Bon, allez, finissons-en là (promis j’arrête) avec un exemple de ce que peut donner un québécois très, mais alors TRÈS énervé … 😉 :
« Câlisse de crisse »
« Ostie de câlice de tabarnak »
« Câlice d’esti de calvaire de tabarnak d’ostie d’ciboire de sainte-viarge ! »

Leçon n°3

Le char :  Aussi surprenante que soit cette expression, elle est encore belle et bien utilisée ici au Québec pour désigner la voiture, aussi appelée « l’auto« . « Où t’as-tu mis ton char ? »

« Parquer » son char dans un « stationnement » : Parce que les québécois eux, ne se garent pas dans un parking.

La job : Emprunté de l’anglais pour désigner l’emploi, le type de travail que l’on fait.

L’ouvrage : Désigne le travail dans le sens « avoir de l’ouvrage » -> « avoir du travail ». « On ira le chercher après son ouvrage ».

Au gym : Le gym désigne la salle de sport, une activité très prisée des Québécois qui en sont accros !
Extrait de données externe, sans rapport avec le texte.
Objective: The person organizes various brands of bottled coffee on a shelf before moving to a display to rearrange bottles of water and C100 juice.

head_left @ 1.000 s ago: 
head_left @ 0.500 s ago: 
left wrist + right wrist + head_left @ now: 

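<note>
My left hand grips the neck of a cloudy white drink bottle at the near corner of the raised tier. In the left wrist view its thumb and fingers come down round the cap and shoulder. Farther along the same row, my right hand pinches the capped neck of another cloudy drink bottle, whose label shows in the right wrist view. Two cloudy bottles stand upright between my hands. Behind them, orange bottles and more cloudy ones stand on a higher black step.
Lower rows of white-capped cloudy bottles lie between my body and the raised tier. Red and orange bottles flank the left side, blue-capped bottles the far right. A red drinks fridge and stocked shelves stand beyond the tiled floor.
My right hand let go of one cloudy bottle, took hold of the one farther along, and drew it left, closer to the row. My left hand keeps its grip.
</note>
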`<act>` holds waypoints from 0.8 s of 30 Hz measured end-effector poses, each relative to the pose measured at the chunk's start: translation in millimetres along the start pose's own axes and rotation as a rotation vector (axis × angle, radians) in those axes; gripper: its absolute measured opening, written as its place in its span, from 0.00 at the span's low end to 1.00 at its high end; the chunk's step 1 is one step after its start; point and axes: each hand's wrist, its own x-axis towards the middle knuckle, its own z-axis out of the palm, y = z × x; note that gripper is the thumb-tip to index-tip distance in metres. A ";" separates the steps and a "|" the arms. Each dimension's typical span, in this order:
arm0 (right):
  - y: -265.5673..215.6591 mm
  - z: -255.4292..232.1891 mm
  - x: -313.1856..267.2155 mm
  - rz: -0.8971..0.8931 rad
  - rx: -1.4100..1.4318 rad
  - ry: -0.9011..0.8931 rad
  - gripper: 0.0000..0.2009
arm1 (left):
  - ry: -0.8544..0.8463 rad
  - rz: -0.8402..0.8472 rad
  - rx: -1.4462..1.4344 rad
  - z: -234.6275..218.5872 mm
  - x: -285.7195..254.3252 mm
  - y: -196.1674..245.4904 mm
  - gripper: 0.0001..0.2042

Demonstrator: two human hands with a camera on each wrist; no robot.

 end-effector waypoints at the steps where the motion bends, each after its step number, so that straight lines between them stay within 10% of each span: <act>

Eux-autres/ Vous-autres/ Nous-autres : Va savoir pourquoi, les québécois ont besoin de se compliquer la vie avec des formulations à rallonge… Pour être plus précis qu’ils disent. En général, ces groupes de mots sont utilisés lorsque l’on parle d’un groupe de personnes dont on connait l’identité dans la conversation. « Nous-autres on a la poutine tandis que vous-autres, vous avez la tartiflette » Dans la conversation, on comprendra qu’il s’agit des québécois VS les français.

« T’es comme » : Expression typique empruntée de l’anglais « You’re like.. » pour faire une comparaison ou appuyer sur l’état dans lequel on se trouve. « J’t’ais (j’étais) comme perdue là ! J’vous voyais pas ! »

« Ça à pas rapport  » : Ça n’a rien à voir. A noter également la variante : « ça fait pas de sens » -> Ce n’est pas logique.

Un itinérant : Un sans abris. Un clochard.

« Voyons donc !  » : Ponctuation courante pour exprimer à la fois le doute, l’étonnement ou encore l’indignation.

Leçon n°2

L’épicerie :  Outre son sens habituel, l’épicerie désigne aussi bien le marché que les magasins alimentaires.

Le déjeuner / le dîner / le souper : Alors là attention, gros risque de confusion. Faites attention si vous êtes invité à dîner, ne sortez pas tout de suite la tenue de soirée ! Car ici on prend son déjeuner au réveil, son dîner à midi et le souper le soir !

Les pets de sœurs : Dessert traditionnel québécois en forme de brioche à base de pâte recouverte de cassonade et cuite au four. Je ne vous cache pas que je suis allée voir sur wikipédia pour connaître l’origine de l’appellation de cette pâtisserie. Cela viendrait donc « des inconforts intestinaux subis suite à l’ingestion de la pâtisserie. Néanmoins, celles-ci (les sœurs) persistaient à en préparer en abondance dans les presbytères, propageant une épidémie de flatulences ».

Le joyeux festin : C’est en allant au McDonald’s que vous commanderez un Joyeux Festin à votre enfant. Encore une fois, il s’agit de la traduction du terme anglais Happy Meal soit le menu enfant de la chaîne de fast food.

PFK : Au Québec, on ne va pas manger au KFC (Kentucky Fried Chicken) mais au PFK (Poulet Frit du Kentucky).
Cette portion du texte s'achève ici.